Your task
Set down all of the data again, character for character.

===== Data =====

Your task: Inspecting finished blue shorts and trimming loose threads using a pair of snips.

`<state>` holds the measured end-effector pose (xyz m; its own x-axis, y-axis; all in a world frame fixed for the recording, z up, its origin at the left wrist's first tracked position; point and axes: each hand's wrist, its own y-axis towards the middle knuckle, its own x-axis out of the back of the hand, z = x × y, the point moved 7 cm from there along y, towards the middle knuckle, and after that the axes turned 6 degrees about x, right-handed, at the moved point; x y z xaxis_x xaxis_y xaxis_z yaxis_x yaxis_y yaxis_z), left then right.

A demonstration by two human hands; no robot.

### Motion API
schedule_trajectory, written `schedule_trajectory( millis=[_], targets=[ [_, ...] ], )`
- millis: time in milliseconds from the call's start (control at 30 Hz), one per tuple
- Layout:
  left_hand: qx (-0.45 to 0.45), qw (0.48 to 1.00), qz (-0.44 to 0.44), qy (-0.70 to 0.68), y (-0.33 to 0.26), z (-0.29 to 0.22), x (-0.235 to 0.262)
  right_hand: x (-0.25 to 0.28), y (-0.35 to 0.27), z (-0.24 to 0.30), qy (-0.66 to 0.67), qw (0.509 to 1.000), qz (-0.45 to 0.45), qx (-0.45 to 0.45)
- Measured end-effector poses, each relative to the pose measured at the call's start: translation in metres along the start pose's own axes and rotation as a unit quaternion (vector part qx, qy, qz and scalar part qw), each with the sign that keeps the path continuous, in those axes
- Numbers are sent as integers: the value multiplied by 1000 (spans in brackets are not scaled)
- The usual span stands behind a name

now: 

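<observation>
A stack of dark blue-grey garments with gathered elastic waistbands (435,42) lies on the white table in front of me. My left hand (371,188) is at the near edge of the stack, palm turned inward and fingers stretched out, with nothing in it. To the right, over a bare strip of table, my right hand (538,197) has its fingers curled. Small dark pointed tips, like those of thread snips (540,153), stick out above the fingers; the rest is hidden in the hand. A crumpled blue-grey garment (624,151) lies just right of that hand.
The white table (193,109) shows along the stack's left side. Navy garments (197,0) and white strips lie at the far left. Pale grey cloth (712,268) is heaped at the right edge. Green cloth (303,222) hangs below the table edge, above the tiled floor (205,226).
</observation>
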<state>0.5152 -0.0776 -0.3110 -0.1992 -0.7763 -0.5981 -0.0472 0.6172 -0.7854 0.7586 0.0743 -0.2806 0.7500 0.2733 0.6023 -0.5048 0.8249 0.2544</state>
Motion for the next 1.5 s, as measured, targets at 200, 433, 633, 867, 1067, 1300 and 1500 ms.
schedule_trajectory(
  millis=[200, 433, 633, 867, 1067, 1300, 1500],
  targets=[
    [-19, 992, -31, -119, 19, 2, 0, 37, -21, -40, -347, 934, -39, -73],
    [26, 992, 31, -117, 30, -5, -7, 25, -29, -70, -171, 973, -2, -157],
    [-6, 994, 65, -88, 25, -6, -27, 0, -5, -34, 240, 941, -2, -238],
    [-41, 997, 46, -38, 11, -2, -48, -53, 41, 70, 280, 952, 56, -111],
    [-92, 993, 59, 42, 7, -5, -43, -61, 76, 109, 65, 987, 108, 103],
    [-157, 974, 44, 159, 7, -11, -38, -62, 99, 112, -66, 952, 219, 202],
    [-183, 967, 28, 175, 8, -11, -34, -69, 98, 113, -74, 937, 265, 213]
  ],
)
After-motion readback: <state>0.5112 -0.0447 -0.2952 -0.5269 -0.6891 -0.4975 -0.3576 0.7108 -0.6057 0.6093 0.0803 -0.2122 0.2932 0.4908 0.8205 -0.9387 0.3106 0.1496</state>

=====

Answer to this problem
Your task: Inspecting finished blue shorts and trimming loose threads using a pair of snips.

`<state>` holds the measured end-effector pose (xyz m; its own x-axis, y-axis; all in a world frame fixed for the recording, z up, its origin at the left wrist's first tracked position; point and axes: each hand's wrist, its own y-axis towards the middle knuckle, its own x-axis out of the back of the hand, z = x × y, the point moved 7 cm from there along y, towards the middle knuckle, and after that the axes turned 6 degrees about x, right-handed, at the moved point; x y z xaxis_x xaxis_y xaxis_z yaxis_x yaxis_y yaxis_z), left then right.

A demonstration by two human hands; no robot.

### Motion API
schedule_trajectory, written `schedule_trajectory( millis=[_], targets=[ [_, ...] ], )`
- millis: time in milliseconds from the call's start (control at 30 Hz), one per tuple
- Layout:
  left_hand: qx (-0.45 to 0.45), qw (0.48 to 1.00), qz (-0.44 to 0.44), qy (-0.70 to 0.68), y (-0.33 to 0.26), z (-0.29 to 0.22), x (-0.235 to 0.262)
  right_hand: x (-0.25 to 0.28), y (-0.35 to 0.27), z (-0.24 to 0.30), qy (-0.66 to 0.67), qw (0.509 to 1.000), qz (-0.45 to 0.45), qx (-0.45 to 0.45)
- Measured end-effector poses, each relative to the pose measured at the call's start: translation in metres along the start pose's own axes and rotation as a unit quaternion (vector part qx, qy, qz and scalar part qw), each with the sign that keeps the path continuous, in those axes
- Numbers are sent as integers: the value multiplied by 1000 (spans in brackets are not scaled)
- The usual span stands behind a name

now: 

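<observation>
A stack of dark blue-grey garments with gathered elastic waistbands (435,42) lies on the white table in front of me. My left hand (371,188) is at the near edge of the stack, palm turned inward and fingers stretched out, with nothing in it. To the right, over a bare strip of table, my right hand (538,197) has its fingers curled. Small dark pointed tips, like those of thread snips (540,153), stick out above the fingers; the rest is hidden in the hand. A crumpled blue-grey garment (624,151) lies just right of that hand.
The white table (193,109) shows along the stack's left side. Navy garments (197,0) and white strips lie at the far left. Pale grey cloth (712,268) is heaped at the right edge. Green cloth (303,222) hangs below the table edge, above the tiled floor (205,226).
</observation>
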<state>0.5152 -0.0776 -0.3110 -0.1992 -0.7763 -0.5981 -0.0472 0.6172 -0.7854 0.7586 0.0743 -0.2806 0.7500 0.2733 0.6023 -0.5048 0.8249 0.2544</state>
Motion for the next 1.5 s, as measured, targets at 200, 433, 633, 867, 1067, 1300 and 1500 ms.
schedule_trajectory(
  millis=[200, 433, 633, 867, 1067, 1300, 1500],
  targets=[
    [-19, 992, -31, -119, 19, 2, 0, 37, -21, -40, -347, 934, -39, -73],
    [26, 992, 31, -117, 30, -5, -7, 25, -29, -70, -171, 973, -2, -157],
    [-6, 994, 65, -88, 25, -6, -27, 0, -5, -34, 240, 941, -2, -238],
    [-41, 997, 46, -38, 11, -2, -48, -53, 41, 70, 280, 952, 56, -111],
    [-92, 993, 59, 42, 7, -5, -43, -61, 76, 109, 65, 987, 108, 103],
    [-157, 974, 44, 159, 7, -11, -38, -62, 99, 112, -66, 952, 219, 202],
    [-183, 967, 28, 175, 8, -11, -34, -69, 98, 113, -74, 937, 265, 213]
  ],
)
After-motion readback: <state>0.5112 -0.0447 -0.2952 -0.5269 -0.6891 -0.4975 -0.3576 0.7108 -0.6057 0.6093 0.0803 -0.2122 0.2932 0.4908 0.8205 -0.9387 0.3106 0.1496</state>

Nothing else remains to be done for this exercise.